June 25, 2026 Market Update: New Fed Tone, Rates Climb

Market Update

row of homes

This week’s market update opens with a significant shift: June 17 marked the Federal Reserve’s first meeting under new Chair Kevin Warsh — and the change in tone was immediate. Warsh committed firmly to a 2% inflation target, eliminated forward guidance, and watched the market respond by pushing rates higher across the entire curve. For agents, the headline is this: the rate environment is moving, but it is moving for reasons that reflect economic strength and credibility — not crisis.

Below is a full breakdown of what this week’s data means for your clients, your listings, and your conversations.

Economic Trends: Resilient Economy, Elevated Inflation Projections

The Fed’s updated economic projections are worth unpacking. GDP for 2026 was trimmed from 2.4% to 2.2% — a modest revision that signals some softening but no alarm. The more significant move was PCE inflation, revised from 2.7% to 3.6%, reflecting persistent price pressures that the new Fed leadership is clearly not willing to tolerate. The unemployment rate projection improved slightly from 4.4% to 4.3%, reinforcing that this is not a labor market recession — it is an inflation management story.

On the legislative side, the 21st Century ROAD to Housing Act is moving with bipartisan support. It aims to streamline home construction permitting and restrict institutional investors from bulk-buying single-family homes. It is unlikely to be a near-term game changer — the market needs both supply and affordability solutions simultaneously — but it is a positive signal that housing supply is on the policy agenda. Worth mentioning to builder-connected clients.

Federal Reserve: Warsh Sets a New Tone — Transparency Out, Credibility In

Chair Warsh’s June 17 debut was notable for what he said and what he removed. Out goes forward guidance — the Fed will no longer telegraph its next moves in advance. In comes data-dependence with a firm inflation anchor. Warsh impressed observers by signaling he will not be a “yes man” — a phrase that explicitly distances him from accommodative predecessors and signals willingness to raise rates if inflation data demands it.

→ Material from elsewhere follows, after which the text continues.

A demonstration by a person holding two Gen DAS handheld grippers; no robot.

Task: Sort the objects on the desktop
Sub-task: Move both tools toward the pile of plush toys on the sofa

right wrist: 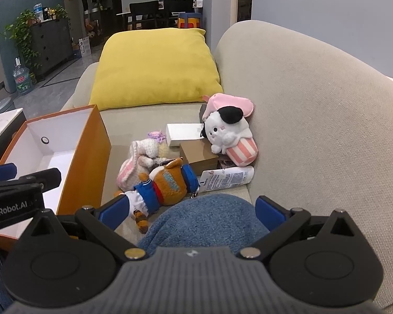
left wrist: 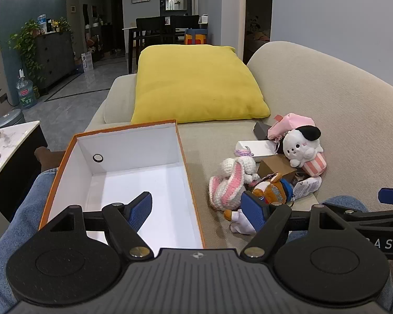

The market reaction was instructive: rates increased across the curve after the meeting. This tells us markets are taking the inflation commitment seriously. But there is a countervailing force: oil prices have fallen substantially, and home prices and rents are flatlining. If CPI data moderates in the coming months, the case for rate hikes could weaken — potentially capping the upward pressure on mortgage rates. The balance of those forces will define the rate environment through Q3.

Interest Rates: Real Rates Rising, Not Inflation Fears

The 10-year Treasury is holding near cycle highs around 4.5%, even as oil prices have moved lower. What is driving rates up is not inflation expectations — those have actually fallen meaningfully, from 2.7% in early May to 2.25% as of June 22, as measured by the TIPS breakeven rate. What is rising is the real rate — the return investors demand above inflation. That is an important distinction: it suggests the economy is being repriced as more resilient, not that inflation is spinning out of control.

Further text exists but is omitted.